Holding Charlie
Jack's reason for hating penlights, a follow up to Season 2 Show and Tell.
He'd held Charlie for the first time when he was a little over a month old, small, floppy, and exactly perfect. From the moment those big eyes had blinked up at him, still blue in those first few weeks, it was like all the walls he'd built crumbled and everything and anything in the world he had, he wanted to give to this little boy, his little boy. He would have done anything for him.
And then everything had gone wrong.
Deep, deep down in the far reaches of his soul, Jack O'Neill was thankful that the universe saw fit to continually remind him of that fact, of the part he'd played in the death of his son, his bright haired, brown eyed, joyful, intelligent child. He didn't deserve to forget.
The moment the boy had walked through the event horizon, Jack had known somewhere deep down that this was going to be another one of those times. When the boy had asked to be called Charlie, he couldn't help but shake his head. If he was a praying man or a man who believed in an afterlife, he might have thought all these moments were his Charlie's way of communicating with him, of playing a game, of reaching out across whatever divide there was between the living and the dead.
But, Jack was not a praying man.
…except for when he was.
When Janet had told him about this Charlie's congenital malformations in the hallway, when he'd seen this Charlie lying there in the infirmary, so small in that little bed, he had considered becoming a praying man. Then again, if there were a God that would allow something like that to go so wrong, Jack would never pray to such a sadist.
When Jack had held this Charlie, one armed and crouched on the infirmary floor, when he'd felt Charlie go limp, when he'd seen the way his pupils didn't move when the penlight flashed over them, Jack had forgotten that he wasn't a praying man. Jack had prayed all the prayers he could think of and even made some up – not this Charlie, not this Charlie, not this Charlie.
After the gun had gone off, after he and Sara had sprinted up the stairs, Jack had prayed – not his Charlie, not his Charlie, not his Charlie.
After they'd found him, Jack had stopped praying and started thinking. He'd seen head wounds like that before in the field. He'd known what to do, taken control of the situation, told Sara to bring the car around, held pressure, and watched with bated breath as Charlie breathed, bleeding in his arms in the backseat.
When they'd reached the emergency room, he'd felt Charlie go limp against his chest and he'd known, somewhere deep down, he'd known. He'd watched the medical team swarm, let them pry Charlie from his arms and lay him out in the trauma bay, swirling around him, shouting orders, pushing meds, and starting compressions. Jack had prayed then, too, and they'd stabilized him, briefly, ever so briefly, and for a moment it was quiet.
But then someone, Jack didn't know who, had shined a penlight in those big, beautiful, brown eyes and nothing had happened and Jack had known that it was all over. Charlie, his Charlie, was gone.
Jack had never forgiven that penlight.
When Jack had seen Janet shine a penlight on this Charlie, this Charlie who'd gone limp against his chest in just the same way, for a moment, just a moment, he was back there in that hospital all those years ago with his Charlie. Just for that little moment, when Janet had said there was something she could do, there had been hope. Everything and anything Jack had, he would have given for his Charlie, for this Charlie, for any Charlie the universe might give back to him.
And Jacob, bless him, had given Jack a choice. For once at the end of all things in an alien Charlie situation, Jack had been given a choice, a choice to let one Charlie, this Charlie grow up, even if it meant living with a snake in his head.
Jack had made his choice.
And for once, Jack had said a goodbye to Charlie that wasn't a clod of dirt on a casket or a transformation of bright blue, alien crystals. For once, it wasn't a goodbye. It was a see you later.
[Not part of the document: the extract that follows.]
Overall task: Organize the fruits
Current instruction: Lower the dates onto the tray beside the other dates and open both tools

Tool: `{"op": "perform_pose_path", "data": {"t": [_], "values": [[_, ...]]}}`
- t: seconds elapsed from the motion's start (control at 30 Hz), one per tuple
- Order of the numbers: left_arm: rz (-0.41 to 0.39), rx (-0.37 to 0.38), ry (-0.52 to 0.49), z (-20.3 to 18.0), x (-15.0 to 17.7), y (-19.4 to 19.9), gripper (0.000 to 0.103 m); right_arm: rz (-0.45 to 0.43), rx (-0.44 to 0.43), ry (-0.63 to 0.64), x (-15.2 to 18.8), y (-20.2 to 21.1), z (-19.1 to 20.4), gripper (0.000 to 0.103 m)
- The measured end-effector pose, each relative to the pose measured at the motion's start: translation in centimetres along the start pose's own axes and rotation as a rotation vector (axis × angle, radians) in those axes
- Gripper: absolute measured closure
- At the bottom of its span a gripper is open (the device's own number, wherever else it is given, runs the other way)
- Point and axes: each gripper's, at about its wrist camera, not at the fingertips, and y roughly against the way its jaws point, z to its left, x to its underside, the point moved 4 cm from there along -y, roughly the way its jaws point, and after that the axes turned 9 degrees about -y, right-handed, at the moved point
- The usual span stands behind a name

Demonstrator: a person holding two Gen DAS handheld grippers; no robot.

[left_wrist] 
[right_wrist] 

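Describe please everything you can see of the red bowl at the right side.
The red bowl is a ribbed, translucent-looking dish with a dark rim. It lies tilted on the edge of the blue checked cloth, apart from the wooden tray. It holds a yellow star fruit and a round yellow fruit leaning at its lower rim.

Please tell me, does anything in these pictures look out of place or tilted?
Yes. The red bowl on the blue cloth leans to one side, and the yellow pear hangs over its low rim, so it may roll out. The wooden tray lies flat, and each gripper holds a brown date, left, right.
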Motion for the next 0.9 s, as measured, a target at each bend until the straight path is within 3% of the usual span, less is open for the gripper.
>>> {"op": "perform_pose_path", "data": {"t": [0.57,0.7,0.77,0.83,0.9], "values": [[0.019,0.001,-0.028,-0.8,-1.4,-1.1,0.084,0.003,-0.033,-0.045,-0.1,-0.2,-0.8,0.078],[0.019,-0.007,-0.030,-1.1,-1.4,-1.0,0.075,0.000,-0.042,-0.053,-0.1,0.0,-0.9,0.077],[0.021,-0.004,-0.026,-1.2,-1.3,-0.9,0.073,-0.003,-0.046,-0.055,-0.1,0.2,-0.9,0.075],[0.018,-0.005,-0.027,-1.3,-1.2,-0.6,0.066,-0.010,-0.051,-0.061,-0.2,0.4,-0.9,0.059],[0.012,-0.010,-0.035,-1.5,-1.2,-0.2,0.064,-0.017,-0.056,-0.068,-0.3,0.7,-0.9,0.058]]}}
Late that evening, Jack sat alone up with the telescope on his roof. It had been hard to convince everyone to give him the night of solitude and even harder to climb up with his arm still in a sling, but nowhere else had felt like an appropriate place except for out under the stars. Ever since holding Charlie, his Charlie, that very first time so long ago when he was really just a warm, wriggling, little thing, Jack had come to realize that holding Charlie was as much about holding on as it was about letting go. Up on his telescope perch, where if he lay back against the floor, all he could see was the stars, Jack could feel like he was holding on and letting go all at once and imagine that the twinkling of the stars overhead were really just the same joyful, intelligent, up-to-no-good twinkle he'd find in his Charlie's eyes.
Jack didn't consider himself a praying man, he didn't know if believed in an afterlife, and he was pretty certain that if there were a God so sadistic that He would allow the things to happen that he'd seen happen, he would much rather blow him up that pray to him, but when he lay down in the cold of the night and looked at the stars, Jack couldn't shake the feeling that somehow, somewhere his Charlie was still out there, twinkling a wave down at him from somewhere deep beyond the stars.
And even if it wasn't a real, tangible, physical Charlie, a feeling like that definitely was something he could hold on to.